Read the data below line by line and state how many lines hold "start". Nothing else belongs in the answer.

--- GIVEN INFORMATION ---
· · · · ·

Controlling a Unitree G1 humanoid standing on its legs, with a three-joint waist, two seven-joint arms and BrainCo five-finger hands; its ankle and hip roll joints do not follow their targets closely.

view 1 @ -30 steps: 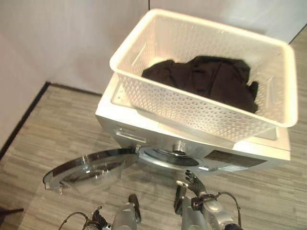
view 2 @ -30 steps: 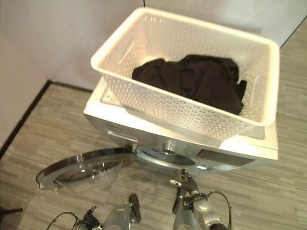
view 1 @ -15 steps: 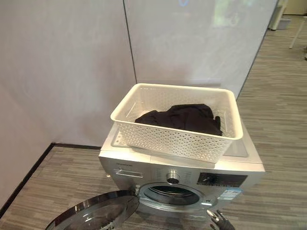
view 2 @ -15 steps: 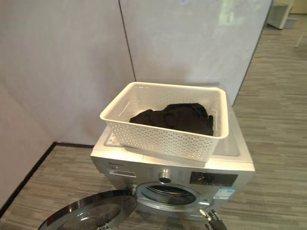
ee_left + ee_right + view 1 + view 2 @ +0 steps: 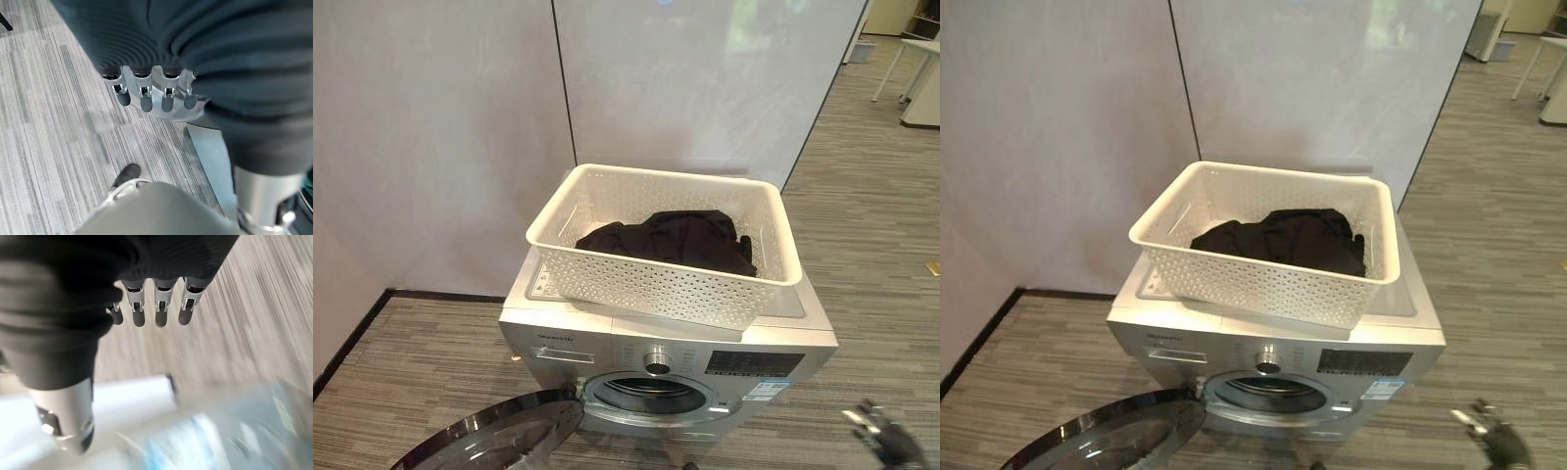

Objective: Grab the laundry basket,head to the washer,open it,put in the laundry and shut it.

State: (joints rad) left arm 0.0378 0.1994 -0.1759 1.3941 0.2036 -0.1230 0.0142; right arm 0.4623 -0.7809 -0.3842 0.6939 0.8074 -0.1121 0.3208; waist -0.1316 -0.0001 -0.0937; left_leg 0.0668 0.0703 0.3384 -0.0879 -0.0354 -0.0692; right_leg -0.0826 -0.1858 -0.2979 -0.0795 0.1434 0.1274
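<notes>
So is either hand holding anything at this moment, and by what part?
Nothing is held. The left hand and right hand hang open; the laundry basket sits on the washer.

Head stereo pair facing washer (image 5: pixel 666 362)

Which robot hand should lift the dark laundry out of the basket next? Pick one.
Probably right. The right robot hand is raised beside the washer, nearer the basket holding the dark laundry; the left robot hand hangs over the floor, empty.
</notes>
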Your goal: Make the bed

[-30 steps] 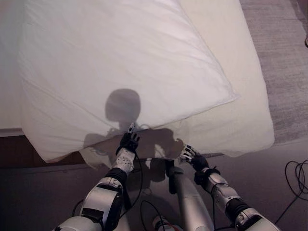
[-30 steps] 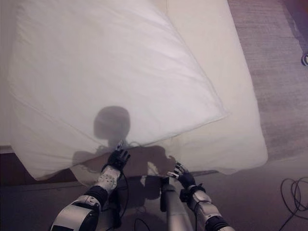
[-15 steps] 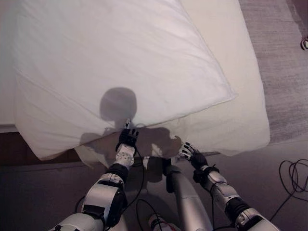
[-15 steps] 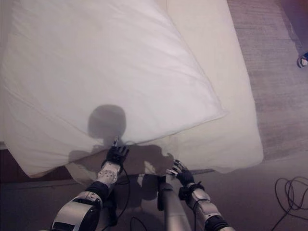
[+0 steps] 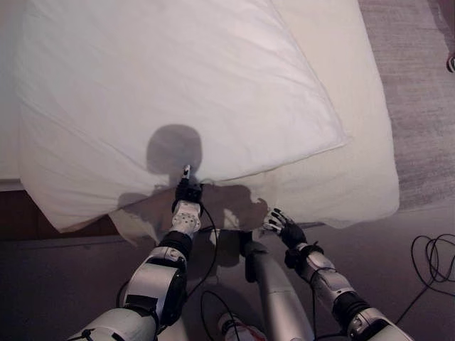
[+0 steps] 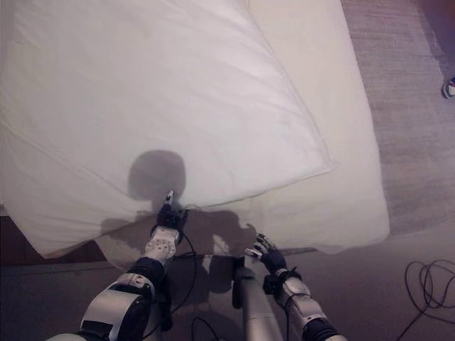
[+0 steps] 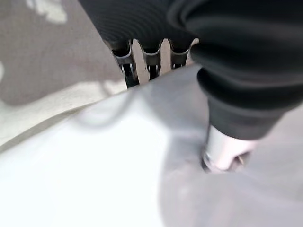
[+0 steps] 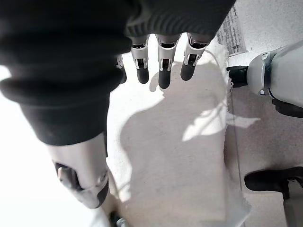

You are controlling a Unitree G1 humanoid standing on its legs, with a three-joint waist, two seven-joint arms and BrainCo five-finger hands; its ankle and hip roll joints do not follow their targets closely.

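Observation:
A white duvet (image 5: 170, 85) lies askew over a bed with a cream sheet (image 5: 355, 163). Its near edge hangs over the foot of the bed on my left. My left hand (image 5: 187, 193) is at that near edge. In the left wrist view its fingers (image 7: 128, 66) run under the duvet (image 7: 94, 179) and the thumb (image 7: 225, 151) presses into the cloth from above, pinching it. My right hand (image 5: 281, 226) hovers open at the foot of the mattress, fingers (image 8: 163, 66) straight over the cream sheet (image 8: 180, 165), holding nothing.
Grey carpet (image 5: 419, 85) runs along the bed's right side. The dark wooden bed frame (image 5: 14, 213) shows under the duvet at the left. Dark floor (image 5: 57, 284) lies at the foot of the bed. A shoe (image 6: 449, 87) sits at the far right.
My left hand has reached forward from the sheet's edge up to the duvet's near edge and slid under it. The right hand has barely moved.

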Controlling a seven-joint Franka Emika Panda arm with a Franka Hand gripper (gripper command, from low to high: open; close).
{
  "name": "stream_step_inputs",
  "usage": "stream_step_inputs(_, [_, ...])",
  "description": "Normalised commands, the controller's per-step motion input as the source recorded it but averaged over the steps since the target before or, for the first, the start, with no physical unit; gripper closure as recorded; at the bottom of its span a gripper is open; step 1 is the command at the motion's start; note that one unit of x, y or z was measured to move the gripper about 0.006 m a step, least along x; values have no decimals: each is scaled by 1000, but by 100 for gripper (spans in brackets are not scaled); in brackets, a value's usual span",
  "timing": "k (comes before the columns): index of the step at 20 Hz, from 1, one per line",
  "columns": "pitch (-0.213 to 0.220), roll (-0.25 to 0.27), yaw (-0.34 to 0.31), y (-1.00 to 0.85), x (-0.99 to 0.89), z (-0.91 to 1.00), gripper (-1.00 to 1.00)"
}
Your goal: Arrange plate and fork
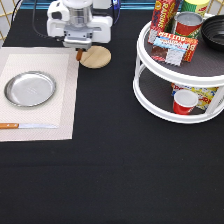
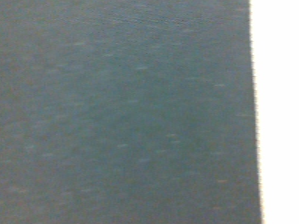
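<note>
Finding the round shiny silver metal plate [image 1: 30, 89] resting flat on the beige woven placemat [image 1: 62, 107] at the exterior view's left, with a wooden-handled knife [image 1: 27, 125] lying just below it. Moving right, spotting the white gripper [image 1: 80, 46] hovering over the mat's top right corner, just beside a round wooden coaster [image 1: 96, 57]. Noticing an orange-brown stub under it, probably the wooden-handled fork [image 1: 78, 55]. Not being able to tell whether the jaws are pinching it. Judging the plate placed, the fork not yet laid beside it.
</note>
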Motion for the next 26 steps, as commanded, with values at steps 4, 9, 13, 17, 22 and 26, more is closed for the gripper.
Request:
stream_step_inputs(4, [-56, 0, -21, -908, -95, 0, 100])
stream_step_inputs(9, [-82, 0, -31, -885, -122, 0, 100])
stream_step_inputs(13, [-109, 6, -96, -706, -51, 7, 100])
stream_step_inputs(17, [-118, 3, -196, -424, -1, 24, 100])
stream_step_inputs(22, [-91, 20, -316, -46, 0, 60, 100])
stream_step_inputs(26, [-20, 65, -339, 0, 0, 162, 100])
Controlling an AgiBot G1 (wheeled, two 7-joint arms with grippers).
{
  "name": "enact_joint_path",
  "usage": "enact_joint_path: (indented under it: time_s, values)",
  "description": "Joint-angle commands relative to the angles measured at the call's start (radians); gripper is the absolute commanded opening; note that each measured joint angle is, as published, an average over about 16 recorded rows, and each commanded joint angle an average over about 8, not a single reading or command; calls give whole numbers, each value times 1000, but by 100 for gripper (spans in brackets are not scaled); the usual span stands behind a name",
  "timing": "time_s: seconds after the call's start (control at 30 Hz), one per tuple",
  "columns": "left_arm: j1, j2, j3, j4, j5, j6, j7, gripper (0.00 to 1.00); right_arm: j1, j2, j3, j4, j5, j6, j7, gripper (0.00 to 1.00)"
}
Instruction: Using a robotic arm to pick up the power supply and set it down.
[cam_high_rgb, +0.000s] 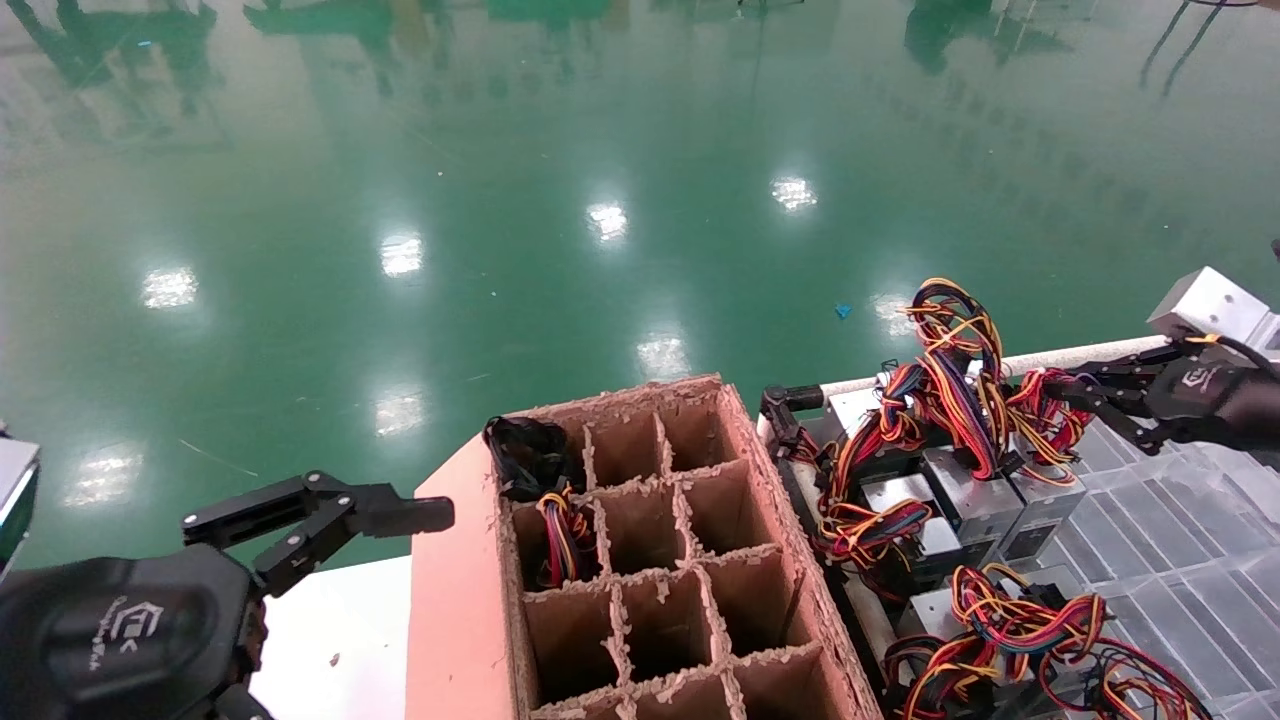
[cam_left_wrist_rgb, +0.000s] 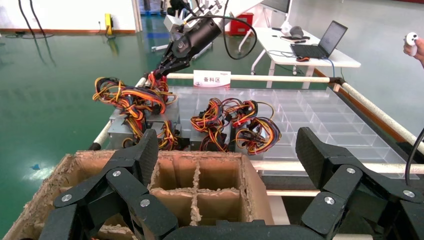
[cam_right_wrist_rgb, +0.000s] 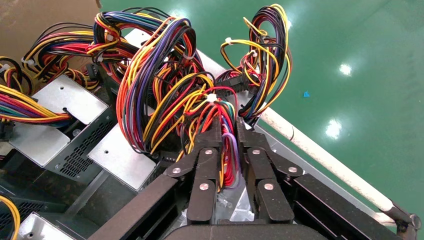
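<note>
My right gripper (cam_right_wrist_rgb: 229, 127) is shut on the red, orange and yellow wire bundle (cam_right_wrist_rgb: 200, 107) of the power supply, at the far right of the table (cam_high_rgb: 1050, 392). Its grey metal box (cam_high_rgb: 1040, 495) stands below the wires among similar units. In the left wrist view the right gripper (cam_left_wrist_rgb: 161, 72) shows far off at the same bundle (cam_left_wrist_rgb: 150, 95). My left gripper (cam_high_rgb: 400, 515) hangs open and empty by the near left corner of the cardboard box (cam_high_rgb: 450, 600), also seen in the left wrist view (cam_left_wrist_rgb: 229, 147).
The cardboard box has divider cells (cam_high_rgb: 640, 520); one back-left cell holds a unit with black wires (cam_high_rgb: 530, 460). More grey units with wire bundles (cam_high_rgb: 1000, 620) crowd the clear plastic tray (cam_high_rgb: 1180, 540). A white rail (cam_high_rgb: 1080, 355) edges the tray's far side.
</note>
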Motion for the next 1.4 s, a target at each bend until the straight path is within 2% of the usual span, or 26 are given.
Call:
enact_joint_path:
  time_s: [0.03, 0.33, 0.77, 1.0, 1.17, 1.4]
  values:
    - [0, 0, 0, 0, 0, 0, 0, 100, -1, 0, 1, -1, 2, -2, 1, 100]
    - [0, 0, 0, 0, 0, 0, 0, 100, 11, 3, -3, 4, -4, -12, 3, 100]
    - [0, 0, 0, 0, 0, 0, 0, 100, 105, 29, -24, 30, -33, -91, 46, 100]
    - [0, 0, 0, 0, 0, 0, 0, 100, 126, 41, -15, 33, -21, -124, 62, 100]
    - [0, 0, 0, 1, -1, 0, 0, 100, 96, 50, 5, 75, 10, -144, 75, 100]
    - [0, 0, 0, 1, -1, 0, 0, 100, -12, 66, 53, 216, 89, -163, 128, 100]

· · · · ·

--- RESPONSE TO THIS TASK ---
3